REQUIRED ACTION.
Only one stretch of the listing below is wanted: every line from the first to the line containing "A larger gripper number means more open", set down exactly.

[SOURCE MATERIAL Boundary: Start]

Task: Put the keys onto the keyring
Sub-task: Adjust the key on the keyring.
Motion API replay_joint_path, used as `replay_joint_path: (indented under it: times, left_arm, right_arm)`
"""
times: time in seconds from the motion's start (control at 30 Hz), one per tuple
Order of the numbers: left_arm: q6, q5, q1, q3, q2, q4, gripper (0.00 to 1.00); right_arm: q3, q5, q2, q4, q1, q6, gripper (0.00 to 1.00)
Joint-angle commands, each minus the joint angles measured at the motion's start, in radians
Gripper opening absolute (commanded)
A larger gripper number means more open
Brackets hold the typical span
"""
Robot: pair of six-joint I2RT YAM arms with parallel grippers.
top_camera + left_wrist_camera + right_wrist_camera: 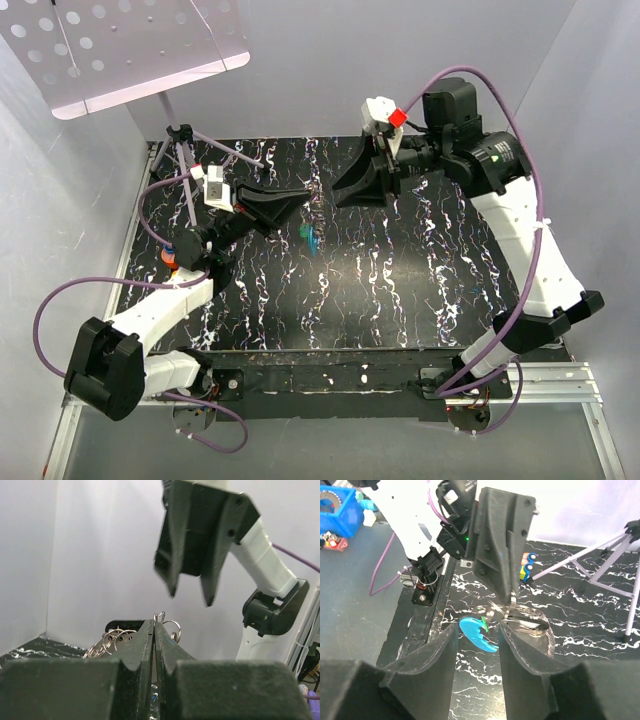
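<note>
The left hand (299,197) is pressed fully together, its two black fingers meeting in a single seam in its own wrist view. At the tip of that seam it pinches the keyring (168,625), a thin silvery metal wire loop that shows there as a small cluster of overlapping rings sticking up just past the fingertips. From the right wrist view the same keyring (526,622) appears as a blurred silver loop at the tip of the left hand (512,605), above the black, white-veined marbled desk (420,290).

The right hand (358,195) stands apart, about half spread, and holds nothing. It faces the left hand from close by, fingertips near the keyring but not touching it. In the left wrist view the right hand (191,598) hangs above the rings with open air between its two fingers.

The keys (476,634), small with blue and green plastic heads, sit just beside the keyring, in line with the gap of the right hand. Whether they hang from the loop or lie on the desk cannot be told.
</note>
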Motion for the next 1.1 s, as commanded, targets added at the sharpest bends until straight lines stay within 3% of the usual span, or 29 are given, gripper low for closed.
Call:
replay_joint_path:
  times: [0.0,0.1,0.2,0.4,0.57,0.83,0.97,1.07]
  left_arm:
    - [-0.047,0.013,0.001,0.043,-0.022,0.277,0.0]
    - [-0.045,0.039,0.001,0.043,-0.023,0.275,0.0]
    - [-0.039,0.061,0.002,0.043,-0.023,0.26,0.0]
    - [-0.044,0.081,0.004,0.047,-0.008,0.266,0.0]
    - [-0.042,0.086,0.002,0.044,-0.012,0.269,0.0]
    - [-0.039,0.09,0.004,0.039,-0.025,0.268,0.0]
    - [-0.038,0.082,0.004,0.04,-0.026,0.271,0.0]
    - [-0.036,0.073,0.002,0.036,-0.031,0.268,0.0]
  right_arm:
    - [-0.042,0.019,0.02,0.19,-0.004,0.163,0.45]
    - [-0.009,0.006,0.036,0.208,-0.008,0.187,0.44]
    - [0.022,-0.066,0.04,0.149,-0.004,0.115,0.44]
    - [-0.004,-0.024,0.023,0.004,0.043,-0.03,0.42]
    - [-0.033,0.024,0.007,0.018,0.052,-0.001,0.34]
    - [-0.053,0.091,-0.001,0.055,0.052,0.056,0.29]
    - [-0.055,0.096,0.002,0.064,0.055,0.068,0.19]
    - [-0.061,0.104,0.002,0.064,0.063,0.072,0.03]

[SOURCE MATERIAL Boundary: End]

RESPONSE.
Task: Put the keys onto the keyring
Sub-task: Adjust the key on the keyring.
Motion API replay_joint_path, used as `replay_joint_path: (indented under it: times, left_arm, right_arm)`
"""
times: time in seconds from the motion's start (control at 30 Hz), one per tuple
Order of the numbers: left_arm: q6, q5, q1, q3, q2, q4, gripper (0.00 to 1.00); right_arm: q3, q5, q2, q4, q1, q6, gripper (0.00 to 1.00)
Joint-angle commands, each minus the joint angles measured at the motion's start, in radians
Gripper opening absolute (commanded)
A larger gripper number means more open

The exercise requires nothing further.